Endocytosis in anaerobic parasitic protists

Abstract

The incorporation of different molecules by eukaryotic cells occurs through endocytosis, which is critical to the cell's survival and ability to reproduce. Although this process has been studied in greater detail in mammalian and yeast cells, several groups working with pathogenic protists have made relevant contributions. This review analysed the most relevant data on the endocytic process in anaerobic protists (Entamoeba histolytica, Giardia intestinalis, Trichomonas vaginalis, and Tritrichomonas foetus). Many protozoa can exert endocytic activity across their entire surface and do so with great intensity, as with E. histolytica. The available data on the endocytic pathway and the participation of PI-3 kinase, Rab, and Rho molecular complexes is reviewed from a historical perspective.

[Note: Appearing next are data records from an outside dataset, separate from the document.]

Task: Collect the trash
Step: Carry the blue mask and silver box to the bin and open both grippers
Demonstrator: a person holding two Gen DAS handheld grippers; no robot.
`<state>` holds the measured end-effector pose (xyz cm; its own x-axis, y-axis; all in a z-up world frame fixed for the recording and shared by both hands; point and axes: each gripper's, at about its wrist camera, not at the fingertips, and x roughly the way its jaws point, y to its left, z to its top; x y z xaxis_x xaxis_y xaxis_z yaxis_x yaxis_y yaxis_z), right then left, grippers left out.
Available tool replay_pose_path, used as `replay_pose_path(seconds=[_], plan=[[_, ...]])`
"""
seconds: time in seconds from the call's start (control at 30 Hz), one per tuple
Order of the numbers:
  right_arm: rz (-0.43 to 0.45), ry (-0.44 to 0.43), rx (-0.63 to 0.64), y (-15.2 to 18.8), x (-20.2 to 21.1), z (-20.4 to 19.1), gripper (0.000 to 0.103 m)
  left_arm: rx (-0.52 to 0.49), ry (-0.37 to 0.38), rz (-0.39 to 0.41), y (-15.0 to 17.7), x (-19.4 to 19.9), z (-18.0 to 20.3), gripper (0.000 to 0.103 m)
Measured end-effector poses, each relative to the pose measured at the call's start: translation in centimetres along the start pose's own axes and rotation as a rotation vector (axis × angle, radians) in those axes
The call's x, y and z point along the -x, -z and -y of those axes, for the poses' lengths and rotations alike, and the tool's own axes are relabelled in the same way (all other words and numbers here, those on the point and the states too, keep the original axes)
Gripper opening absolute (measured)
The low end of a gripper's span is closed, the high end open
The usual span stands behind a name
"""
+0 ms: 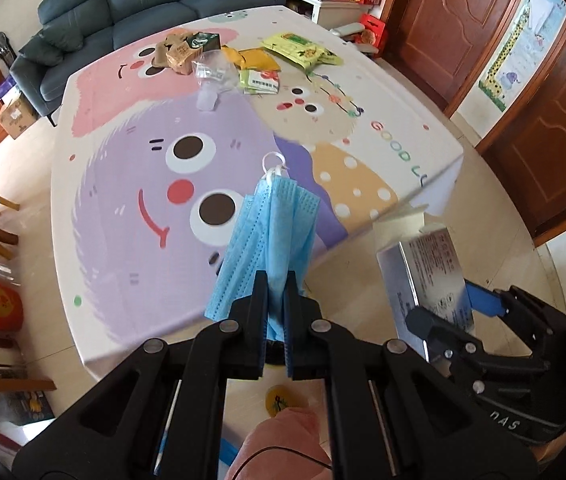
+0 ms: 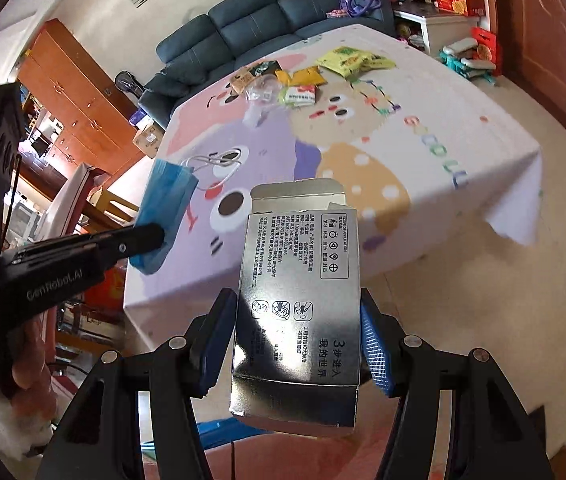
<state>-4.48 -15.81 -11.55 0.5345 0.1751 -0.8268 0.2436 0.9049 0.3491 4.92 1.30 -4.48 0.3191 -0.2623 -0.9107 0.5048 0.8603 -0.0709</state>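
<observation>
Fingers pinch a blue mask (image 1: 267,236) left, a silver box (image 2: 299,300) right; wrappers (image 1: 259,64) remain on the worktop (image 1: 383,92)

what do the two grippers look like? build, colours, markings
Both are black plastic linkage arms with round silver pivot pins. The left gripper has black fingers and white "GenRobot.AI" lettering on its body. The right gripper has blue ribbed pads. A thin black cable runs beneath.

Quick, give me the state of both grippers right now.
Left gripper: shut on the blue face mask.
Right gripper: shut on the silver carton box, its top flap open.
</observation>
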Motion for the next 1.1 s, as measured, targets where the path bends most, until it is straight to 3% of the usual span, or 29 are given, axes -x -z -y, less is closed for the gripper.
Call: replay_pose_path(seconds=[0.23,0.6,0.9,1.1], plan=[[-0.047,-0.037,0.001,2.3,0.6,2.1,0.059,0.003,-0.025,-0.007,2.4,1.2,3.1,0.004],[-0.124,-0.054,-0.015,4.8,-2.2,6.0,0.059,0.074,-0.058,-0.091,7.3,-2.1,4.5,0.004],[-0.186,-0.047,-0.008,7.1,-7.7,8.0,0.059,0.159,-0.061,-0.102,11.2,-6.9,3.1,0.004],[-0.227,-0.034,-0.001,9.2,-13.4,9.6,0.059,0.203,-0.061,-0.12,14.7,-12.9,1.9,0.004]])
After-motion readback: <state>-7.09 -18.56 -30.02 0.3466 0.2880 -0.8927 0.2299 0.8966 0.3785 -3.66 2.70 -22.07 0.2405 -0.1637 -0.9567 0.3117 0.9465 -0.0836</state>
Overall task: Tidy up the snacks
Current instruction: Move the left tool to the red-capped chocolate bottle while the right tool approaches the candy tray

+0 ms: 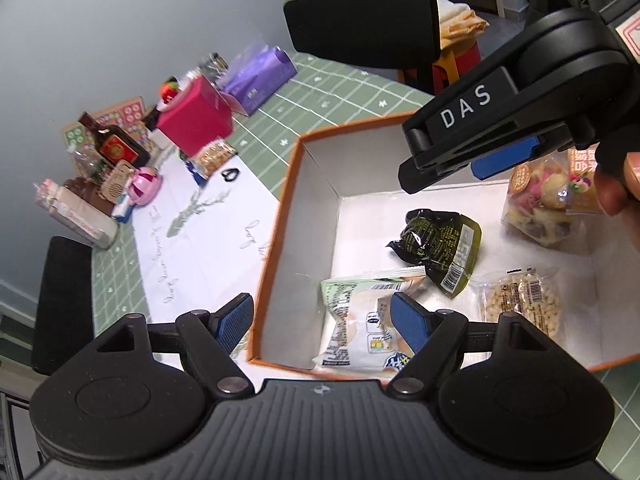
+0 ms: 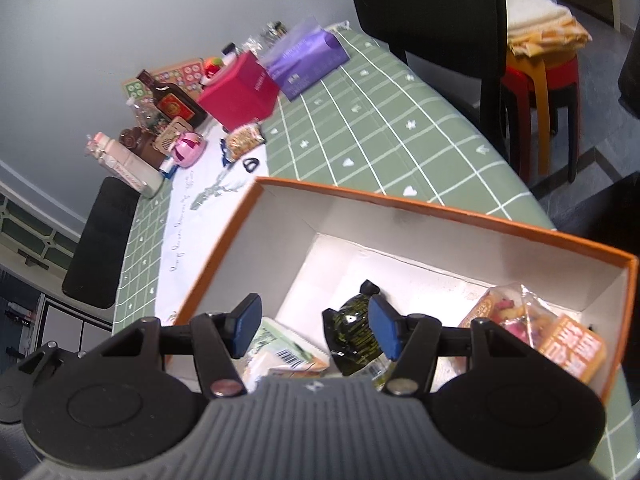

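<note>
Left wrist view: left gripper open, empty, above the orange box wall. Right gripper parted, holding nothing. In the box: white packet at near-left corner, dark packet mid-floor, peanut bag, cookie bag far right.

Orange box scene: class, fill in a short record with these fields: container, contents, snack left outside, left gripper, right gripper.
container: orange box with white inside, open, on the green checked tablecloth
contents: four packets: dark green packet, white and green packet, clear peanut bag, mixed sweets bag
snack left outside: small nut packet beside the red box
left gripper: left gripper open, empty, above the box's near edge
right gripper: right gripper open, empty, over the box
</note>
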`<state>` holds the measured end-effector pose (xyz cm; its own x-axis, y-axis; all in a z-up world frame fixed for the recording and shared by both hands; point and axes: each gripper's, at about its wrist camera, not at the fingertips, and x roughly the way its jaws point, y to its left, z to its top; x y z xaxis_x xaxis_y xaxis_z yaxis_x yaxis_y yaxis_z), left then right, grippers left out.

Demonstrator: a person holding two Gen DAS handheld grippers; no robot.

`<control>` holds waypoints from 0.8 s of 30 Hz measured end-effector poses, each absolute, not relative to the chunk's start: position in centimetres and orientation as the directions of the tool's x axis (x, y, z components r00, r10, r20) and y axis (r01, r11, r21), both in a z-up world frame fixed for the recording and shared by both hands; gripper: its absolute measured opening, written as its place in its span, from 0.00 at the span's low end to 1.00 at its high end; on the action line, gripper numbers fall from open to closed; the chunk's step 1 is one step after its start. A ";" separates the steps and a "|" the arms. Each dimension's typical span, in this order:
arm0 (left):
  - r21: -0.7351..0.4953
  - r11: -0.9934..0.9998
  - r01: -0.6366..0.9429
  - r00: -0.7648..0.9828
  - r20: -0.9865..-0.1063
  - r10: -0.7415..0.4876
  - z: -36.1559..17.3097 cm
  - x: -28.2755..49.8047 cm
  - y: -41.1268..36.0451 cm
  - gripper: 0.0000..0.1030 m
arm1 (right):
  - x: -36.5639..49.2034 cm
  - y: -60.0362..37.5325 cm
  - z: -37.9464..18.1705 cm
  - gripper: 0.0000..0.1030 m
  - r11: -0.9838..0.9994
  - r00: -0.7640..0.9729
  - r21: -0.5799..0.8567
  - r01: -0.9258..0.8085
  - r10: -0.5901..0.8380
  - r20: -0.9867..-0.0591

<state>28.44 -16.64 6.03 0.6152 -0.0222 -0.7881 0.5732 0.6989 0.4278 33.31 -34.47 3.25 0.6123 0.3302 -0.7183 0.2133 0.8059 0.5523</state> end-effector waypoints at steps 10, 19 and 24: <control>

Fig. 1:. squeme (A) of Giardia intestinalis as seen by scanning electron microscopy (SEM) in a ventral view. D: disc; F: Flagella; Fu: funis; MB: median body; N: nucleus. Benchimol (unpublished data).

Fig. 2:. thin-section (A-A’) and freeze-fracture (B-B`) of Giardia intestinalis. The peripheral vesicles (PVs) (arrows and asterisks). (A) PVs are artificially coloured. (A) Arrows point PVs; in (B, B’), PVs are pointed by asterisks. Note that PVs are located just beneath the plasma membrane. N: nucleus; D: disc; MB: median body. Benchimol (unpublished data).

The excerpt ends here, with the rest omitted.